Lines below that include the word "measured" should each be copied.

*** Opening Data provided ***

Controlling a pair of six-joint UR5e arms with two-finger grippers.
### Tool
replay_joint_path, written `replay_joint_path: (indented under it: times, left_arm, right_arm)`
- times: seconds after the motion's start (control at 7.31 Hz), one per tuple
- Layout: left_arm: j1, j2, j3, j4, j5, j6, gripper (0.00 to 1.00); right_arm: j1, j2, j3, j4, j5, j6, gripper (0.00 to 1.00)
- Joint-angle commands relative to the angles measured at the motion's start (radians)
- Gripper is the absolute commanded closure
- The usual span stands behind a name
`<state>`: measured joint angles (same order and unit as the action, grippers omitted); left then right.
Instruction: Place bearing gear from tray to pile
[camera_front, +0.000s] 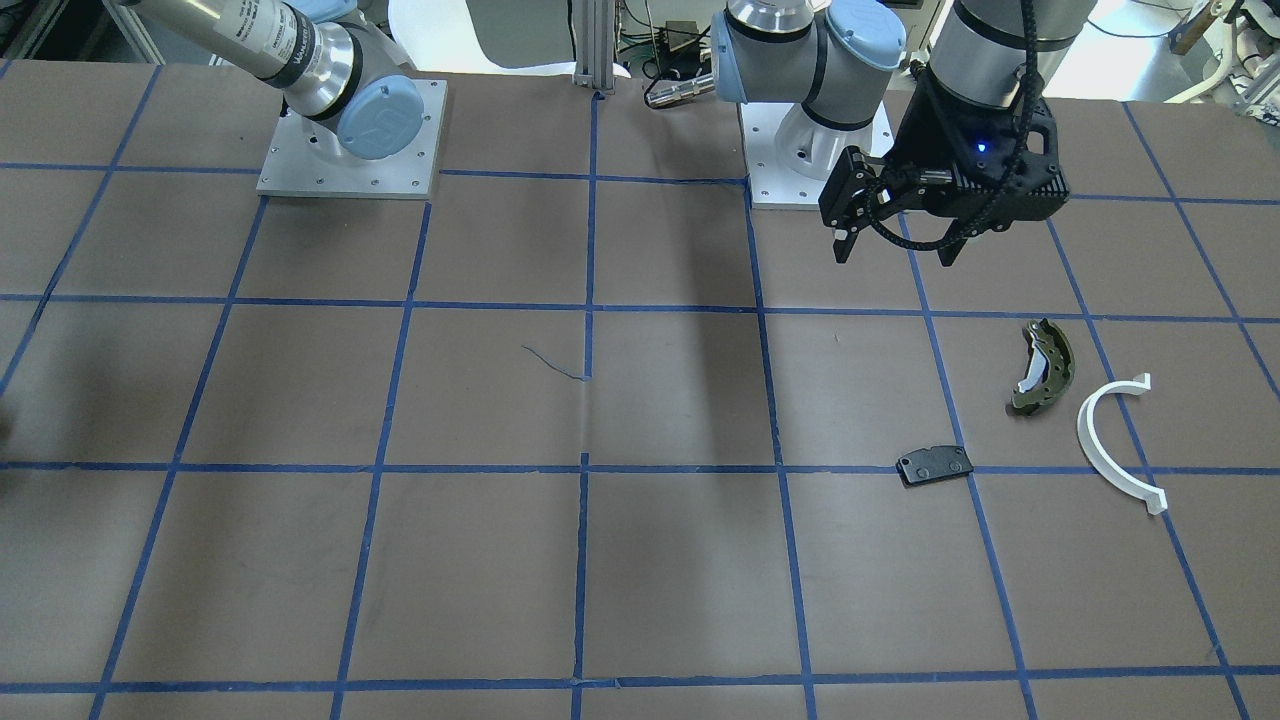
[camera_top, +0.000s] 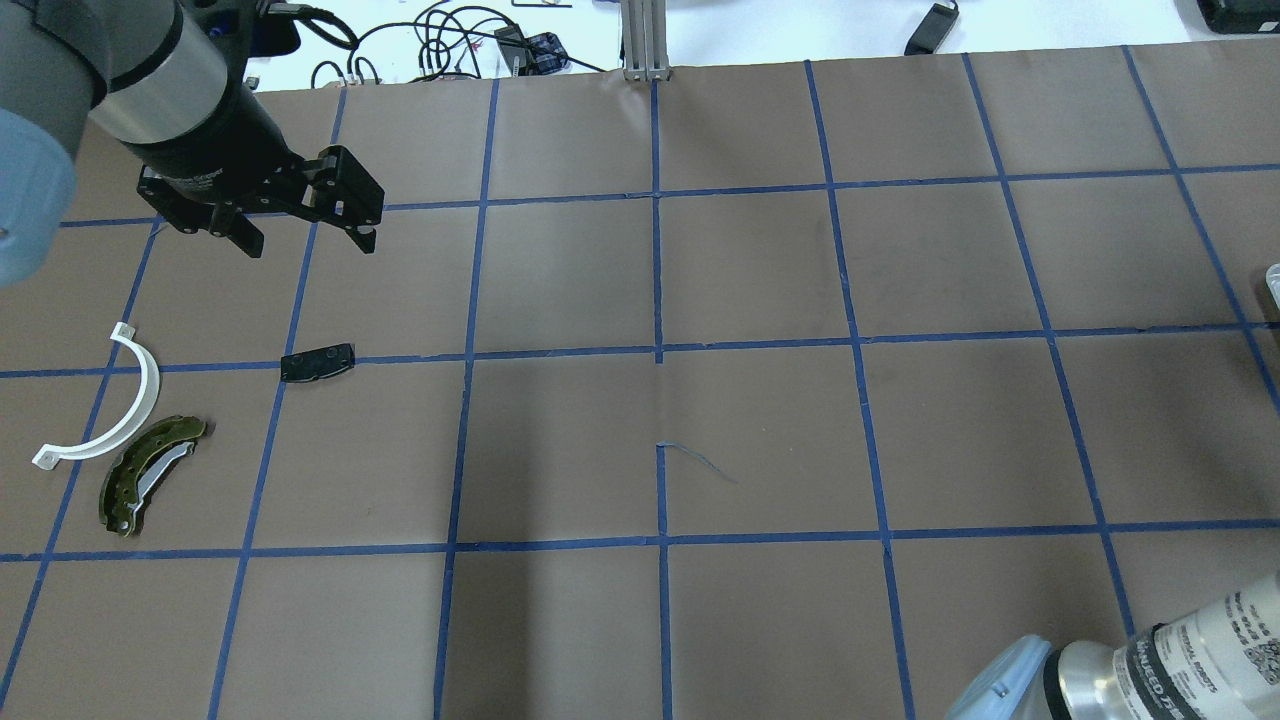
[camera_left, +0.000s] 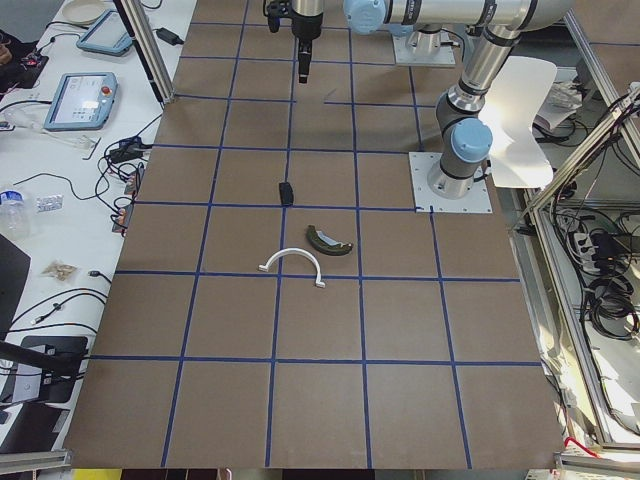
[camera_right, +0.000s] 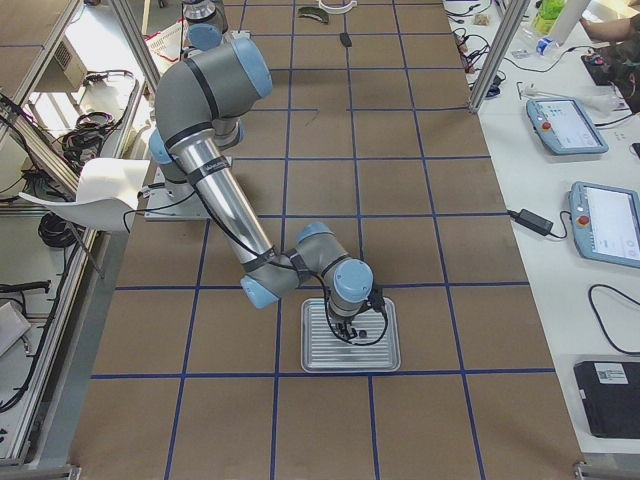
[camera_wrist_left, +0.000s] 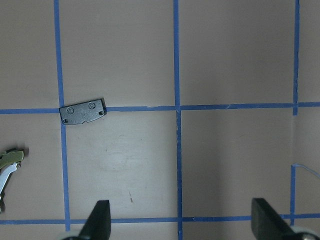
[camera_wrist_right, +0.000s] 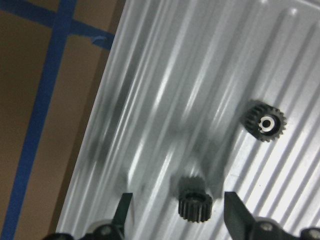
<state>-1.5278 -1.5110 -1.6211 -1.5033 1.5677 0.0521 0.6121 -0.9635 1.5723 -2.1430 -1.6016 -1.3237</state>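
Two small black bearing gears lie on the ribbed metal tray (camera_wrist_right: 165, 90). One gear (camera_wrist_right: 195, 204) sits between the fingers of my open right gripper (camera_wrist_right: 177, 200), nearer the right finger and touching neither. The other gear (camera_wrist_right: 265, 121), with a silver bore, lies beyond and to the right. The pile is at the far end of the table: an olive brake shoe (camera_top: 150, 472), a white arc (camera_top: 135, 400) and a black plate (camera_top: 318, 362). Above the table, a little past the plate, my left gripper (camera_top: 310, 243) hangs open and empty.
The tray (camera_right: 385, 355) sits near the table's end on my right, under the right arm. Brown paper with blue tape lines (camera_front: 590, 300) covers the table. Side benches with tablets (camera_right: 565, 125) and cables flank it.
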Motion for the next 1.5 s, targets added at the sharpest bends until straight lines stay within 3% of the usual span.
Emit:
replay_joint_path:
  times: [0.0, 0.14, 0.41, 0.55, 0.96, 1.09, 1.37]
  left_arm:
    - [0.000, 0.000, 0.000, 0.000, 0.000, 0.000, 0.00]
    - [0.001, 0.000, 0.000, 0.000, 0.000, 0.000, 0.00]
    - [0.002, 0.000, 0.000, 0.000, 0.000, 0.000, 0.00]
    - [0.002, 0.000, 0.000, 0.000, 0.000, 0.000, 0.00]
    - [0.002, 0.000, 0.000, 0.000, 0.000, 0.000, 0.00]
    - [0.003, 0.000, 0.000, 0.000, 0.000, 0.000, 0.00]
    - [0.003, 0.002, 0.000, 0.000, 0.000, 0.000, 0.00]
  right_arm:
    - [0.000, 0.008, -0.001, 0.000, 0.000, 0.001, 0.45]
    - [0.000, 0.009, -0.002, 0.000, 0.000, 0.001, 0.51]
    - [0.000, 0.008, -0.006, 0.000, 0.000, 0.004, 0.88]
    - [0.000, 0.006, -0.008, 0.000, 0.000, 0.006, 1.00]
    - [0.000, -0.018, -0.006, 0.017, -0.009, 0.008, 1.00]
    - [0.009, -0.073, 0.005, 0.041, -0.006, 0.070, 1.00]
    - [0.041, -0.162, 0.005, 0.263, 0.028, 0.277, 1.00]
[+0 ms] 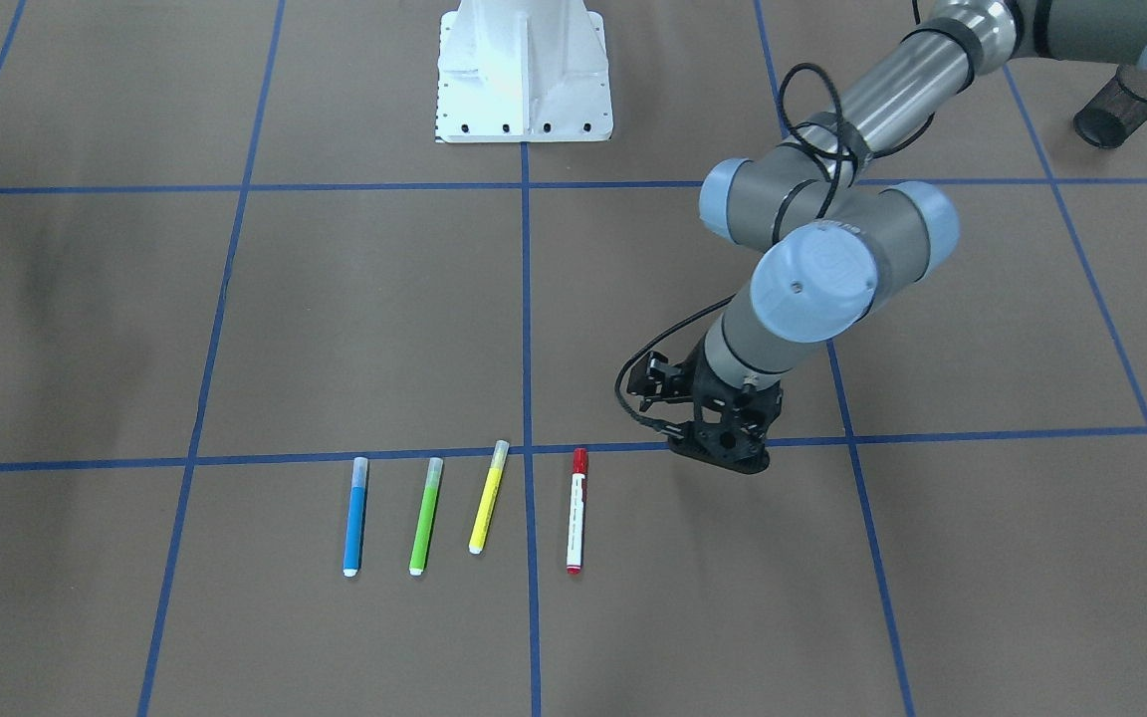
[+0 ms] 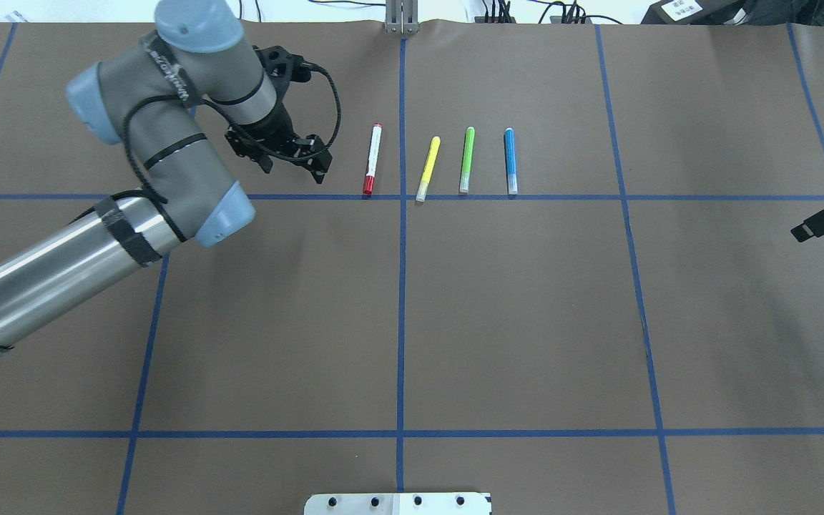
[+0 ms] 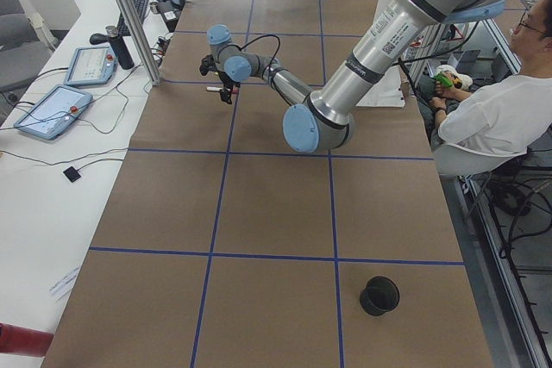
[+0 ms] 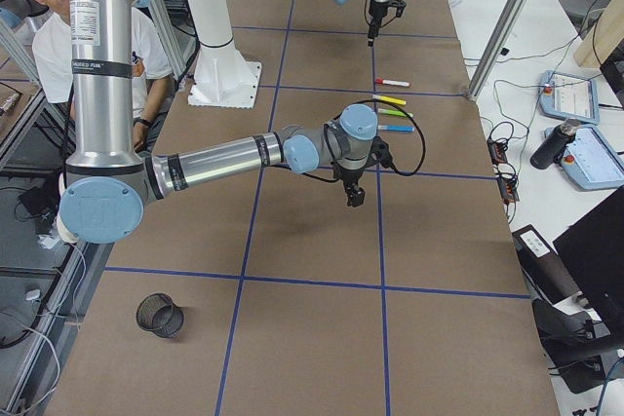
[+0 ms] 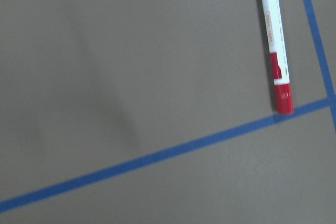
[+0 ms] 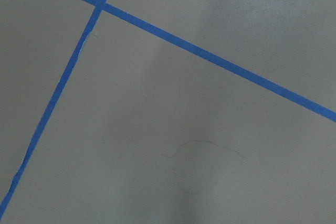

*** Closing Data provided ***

Result of the exercise:
- Joint-angle commands relative to the angles measured at the motion's start (radians)
`<state>`: measured joint angles (same order and unit as the action, grippers omitted); left then right.

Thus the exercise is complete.